Throughout the material, some lines may have the word "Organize". Count them and give the number only.

**Supplied material:**

* * *

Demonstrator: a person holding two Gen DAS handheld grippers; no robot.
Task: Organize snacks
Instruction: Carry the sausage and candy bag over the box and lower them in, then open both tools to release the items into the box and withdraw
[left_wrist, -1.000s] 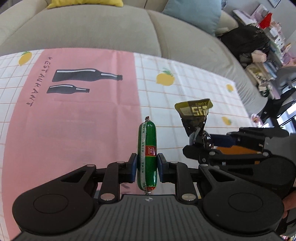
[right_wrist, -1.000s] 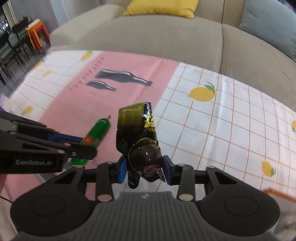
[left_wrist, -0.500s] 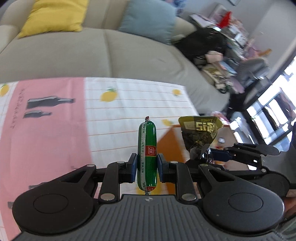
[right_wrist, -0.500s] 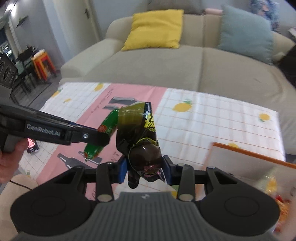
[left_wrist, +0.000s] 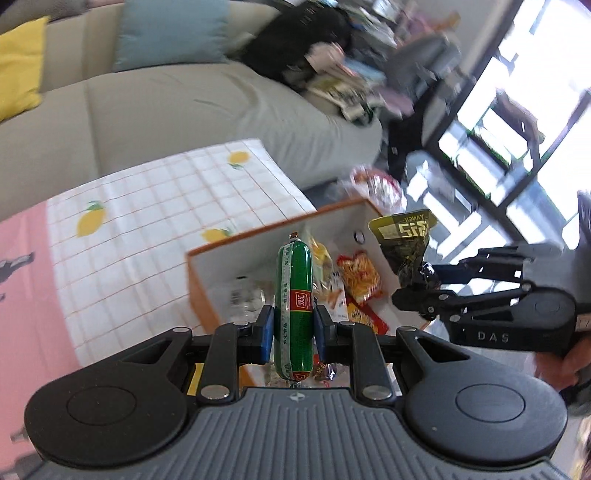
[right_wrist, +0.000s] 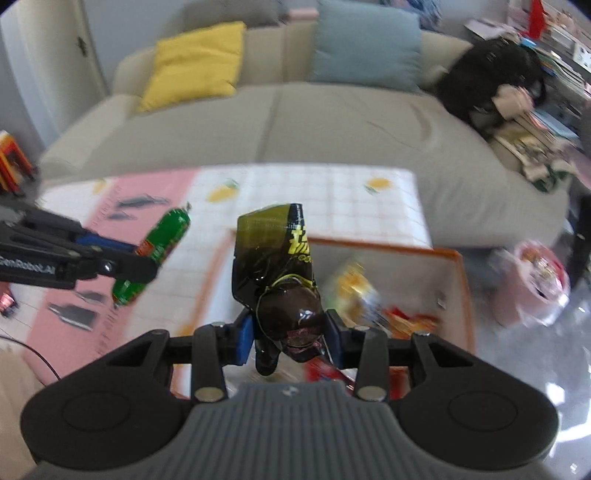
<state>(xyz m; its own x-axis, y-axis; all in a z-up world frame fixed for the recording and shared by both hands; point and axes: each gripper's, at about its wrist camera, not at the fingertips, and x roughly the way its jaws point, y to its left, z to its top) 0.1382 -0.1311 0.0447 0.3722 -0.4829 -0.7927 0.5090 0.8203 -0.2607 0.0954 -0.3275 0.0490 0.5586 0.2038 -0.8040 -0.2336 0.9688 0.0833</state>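
Observation:
My left gripper (left_wrist: 294, 326) is shut on a green sausage stick (left_wrist: 294, 295), held upright above the near left part of an orange-rimmed white box (left_wrist: 201, 295). My right gripper (right_wrist: 289, 332) is shut on a black and yellow snack pouch (right_wrist: 277, 266) and hangs over the same box (right_wrist: 463, 295). The box holds several snack packets (left_wrist: 358, 277). In the left wrist view the right gripper (left_wrist: 421, 286) and its pouch (left_wrist: 404, 240) are to the right. In the right wrist view the left gripper (right_wrist: 144, 266) and sausage (right_wrist: 155, 254) are to the left.
The box stands at the right end of a table with a pink and white lemon-print cloth (left_wrist: 129, 229). A grey sofa (right_wrist: 295, 122) with yellow and blue cushions lies beyond. A pink bin (right_wrist: 535, 280) with snacks stands on the floor to the right. Clutter lies at the sofa's right end.
Both grippers have swung right, from over the pink cloth to above the orange-rimmed box, each still holding its snack. The box's inside has come into view.

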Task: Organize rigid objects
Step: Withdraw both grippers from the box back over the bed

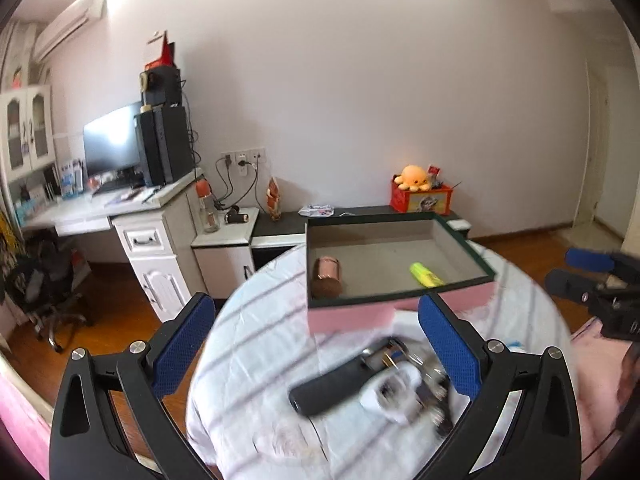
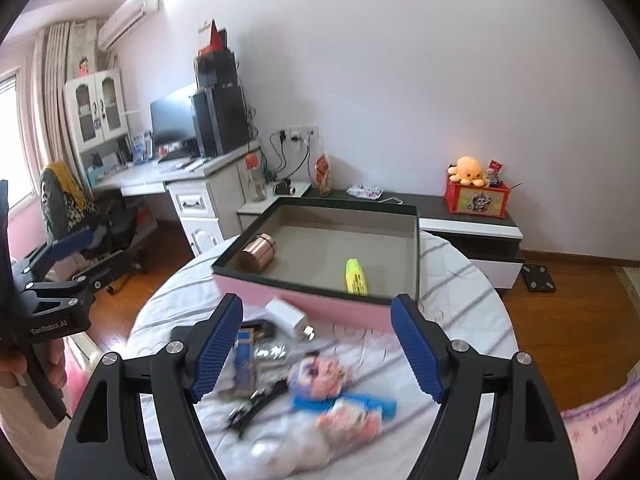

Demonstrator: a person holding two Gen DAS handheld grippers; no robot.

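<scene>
Left gripper (image 1: 316,350) over blurred clutter (image 1: 384,380)

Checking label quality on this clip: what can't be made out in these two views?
- Left wrist view: pile of small items beside the black remote is motion-blurred; the pieces cannot be told apart.
- Right wrist view: pink and blue packets are blurred, print unreadable.
- Both views: the pink box hides the table behind it.

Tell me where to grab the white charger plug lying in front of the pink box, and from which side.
Grip the white charger plug across its flat body sides, coming from above. Its metal prongs point toward the near right, so keep the fingers off that end. The pink box close behind leaves little room there.
</scene>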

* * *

**Task result:** 2